In dem Band sind etliche Ihrer Rezensionen aus den vergangenen Jahren versammelt: Die Auswahl reicht von Nobelpreisträgerinnen und Bestsellerautorinnen bis zu Debütantinnen, dazu gesellen sich Werke von in Vergessenheit geratenen Dichterinnen. Wie kam es zu der Zusammenstellung?
Es ist eine Mischung aus Zufall und Vorliebe. Der Band vereinigt Bücher, die ich empfehlen kann. Eine besondere Neugier auf Literatur aus mir fremden Ländern hat mich überdies zu Geschichten aus Afrika, China, Japan geführt.

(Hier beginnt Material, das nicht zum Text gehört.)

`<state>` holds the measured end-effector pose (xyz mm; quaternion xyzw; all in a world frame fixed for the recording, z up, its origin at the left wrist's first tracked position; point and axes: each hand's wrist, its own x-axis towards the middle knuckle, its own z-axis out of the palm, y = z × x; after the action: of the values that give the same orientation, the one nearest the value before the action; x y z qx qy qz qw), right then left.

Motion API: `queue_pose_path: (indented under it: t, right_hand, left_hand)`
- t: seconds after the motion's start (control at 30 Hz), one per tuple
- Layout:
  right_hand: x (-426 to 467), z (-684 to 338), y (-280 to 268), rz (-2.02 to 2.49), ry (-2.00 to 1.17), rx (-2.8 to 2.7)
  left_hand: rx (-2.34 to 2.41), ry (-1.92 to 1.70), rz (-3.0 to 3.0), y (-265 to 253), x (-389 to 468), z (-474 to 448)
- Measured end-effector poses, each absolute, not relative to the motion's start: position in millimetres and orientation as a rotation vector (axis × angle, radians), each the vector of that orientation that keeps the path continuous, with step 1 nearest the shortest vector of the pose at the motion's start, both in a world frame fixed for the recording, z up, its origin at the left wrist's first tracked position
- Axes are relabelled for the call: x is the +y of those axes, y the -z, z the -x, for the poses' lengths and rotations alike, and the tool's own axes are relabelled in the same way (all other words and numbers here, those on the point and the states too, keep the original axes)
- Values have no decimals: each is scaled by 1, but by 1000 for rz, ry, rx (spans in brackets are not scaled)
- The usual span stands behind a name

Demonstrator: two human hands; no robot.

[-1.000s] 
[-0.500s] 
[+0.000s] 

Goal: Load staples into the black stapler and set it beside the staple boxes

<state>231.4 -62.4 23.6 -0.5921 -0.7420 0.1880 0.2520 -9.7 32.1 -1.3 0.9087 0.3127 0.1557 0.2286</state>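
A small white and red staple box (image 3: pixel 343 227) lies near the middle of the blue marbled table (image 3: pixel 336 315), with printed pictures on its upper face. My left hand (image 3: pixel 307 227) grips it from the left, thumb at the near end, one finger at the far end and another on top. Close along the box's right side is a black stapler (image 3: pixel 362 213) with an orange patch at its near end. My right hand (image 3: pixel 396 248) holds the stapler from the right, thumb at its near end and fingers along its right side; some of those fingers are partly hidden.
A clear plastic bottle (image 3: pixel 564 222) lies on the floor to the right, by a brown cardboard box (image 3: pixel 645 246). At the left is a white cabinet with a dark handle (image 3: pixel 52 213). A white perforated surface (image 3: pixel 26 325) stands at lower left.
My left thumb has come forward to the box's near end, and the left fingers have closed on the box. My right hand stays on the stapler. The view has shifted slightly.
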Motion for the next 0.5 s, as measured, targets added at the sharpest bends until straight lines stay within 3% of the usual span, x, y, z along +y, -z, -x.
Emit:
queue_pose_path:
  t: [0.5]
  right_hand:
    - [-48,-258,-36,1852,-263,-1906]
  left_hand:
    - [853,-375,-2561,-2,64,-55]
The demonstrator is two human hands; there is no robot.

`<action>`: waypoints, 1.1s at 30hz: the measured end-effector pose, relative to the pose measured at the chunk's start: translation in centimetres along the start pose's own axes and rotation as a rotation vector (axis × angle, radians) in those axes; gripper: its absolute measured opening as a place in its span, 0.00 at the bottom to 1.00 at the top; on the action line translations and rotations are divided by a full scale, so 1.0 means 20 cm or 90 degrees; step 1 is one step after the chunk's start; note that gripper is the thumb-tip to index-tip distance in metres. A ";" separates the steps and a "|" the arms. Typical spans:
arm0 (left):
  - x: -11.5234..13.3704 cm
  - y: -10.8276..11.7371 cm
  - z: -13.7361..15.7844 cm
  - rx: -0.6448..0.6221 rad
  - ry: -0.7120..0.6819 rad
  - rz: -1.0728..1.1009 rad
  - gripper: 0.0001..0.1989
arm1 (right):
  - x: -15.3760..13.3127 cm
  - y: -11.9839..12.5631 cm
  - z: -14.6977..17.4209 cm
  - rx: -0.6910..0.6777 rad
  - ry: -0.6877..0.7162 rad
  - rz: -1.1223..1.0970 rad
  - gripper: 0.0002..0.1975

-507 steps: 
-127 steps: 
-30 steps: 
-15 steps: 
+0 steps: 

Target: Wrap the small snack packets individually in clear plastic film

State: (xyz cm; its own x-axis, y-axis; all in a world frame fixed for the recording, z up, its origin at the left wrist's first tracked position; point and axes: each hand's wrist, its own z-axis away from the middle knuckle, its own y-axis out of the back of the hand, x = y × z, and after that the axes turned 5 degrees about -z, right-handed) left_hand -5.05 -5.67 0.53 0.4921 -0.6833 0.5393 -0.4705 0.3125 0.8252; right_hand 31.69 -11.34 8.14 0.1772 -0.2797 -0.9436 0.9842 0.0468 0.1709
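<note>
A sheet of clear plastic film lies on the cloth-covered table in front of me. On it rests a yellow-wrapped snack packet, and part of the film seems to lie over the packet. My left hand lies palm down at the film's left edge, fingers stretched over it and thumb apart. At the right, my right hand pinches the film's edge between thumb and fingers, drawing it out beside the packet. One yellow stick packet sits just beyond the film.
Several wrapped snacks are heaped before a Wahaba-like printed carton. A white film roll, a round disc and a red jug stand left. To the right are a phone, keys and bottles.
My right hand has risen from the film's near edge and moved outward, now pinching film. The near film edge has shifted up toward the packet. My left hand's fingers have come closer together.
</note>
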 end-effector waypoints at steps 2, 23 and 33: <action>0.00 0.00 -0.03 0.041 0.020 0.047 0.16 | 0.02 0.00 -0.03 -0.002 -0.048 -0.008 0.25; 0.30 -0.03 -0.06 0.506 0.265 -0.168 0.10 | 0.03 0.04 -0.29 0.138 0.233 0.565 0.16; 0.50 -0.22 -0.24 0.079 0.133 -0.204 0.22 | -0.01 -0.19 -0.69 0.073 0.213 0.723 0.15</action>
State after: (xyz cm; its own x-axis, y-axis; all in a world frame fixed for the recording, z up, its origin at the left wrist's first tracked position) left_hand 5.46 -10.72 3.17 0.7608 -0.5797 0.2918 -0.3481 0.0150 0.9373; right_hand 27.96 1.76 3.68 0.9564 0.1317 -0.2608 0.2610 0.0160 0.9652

Überraschend ist Ihre Vorliebe für die Harry-Potter-Reihe, die, so Ihr Urteil, "vielleicht einfallsreichsten Kinderbücher, die es je gegeben hat".

Die Harry-Potter-Bücher haben das Potenzial, zu Klassikern der Kinderliteratur zu avancieren. Obwohl der Held ein Bub ist, verteilt J.K. Rowling beispielsweise die Rollen auffallend geschlechtsneutral: Helden und Bösewichte sind zu gleichen Teilen weiblich und männlich besetzt. Die Bücher sind international ausgerichtet, in erstaunlicher Art antirassistisch, also hochmoralisch in einem modernen Sinn.
Mögen Sie Krimis?
Sehr. Ich schätze es besonders, wenn eine Detektivin auftritt. Es gibt auffallend viele Kommissarinnen in Büchern und TV-Serien, die als Projektionsfläche für ein weibliches Publikum ganz wunderbar funktionieren: Die Kommissarinnen zögern nicht, den Männern eins überzuziehen, sie sind selbstbewusst und mutig.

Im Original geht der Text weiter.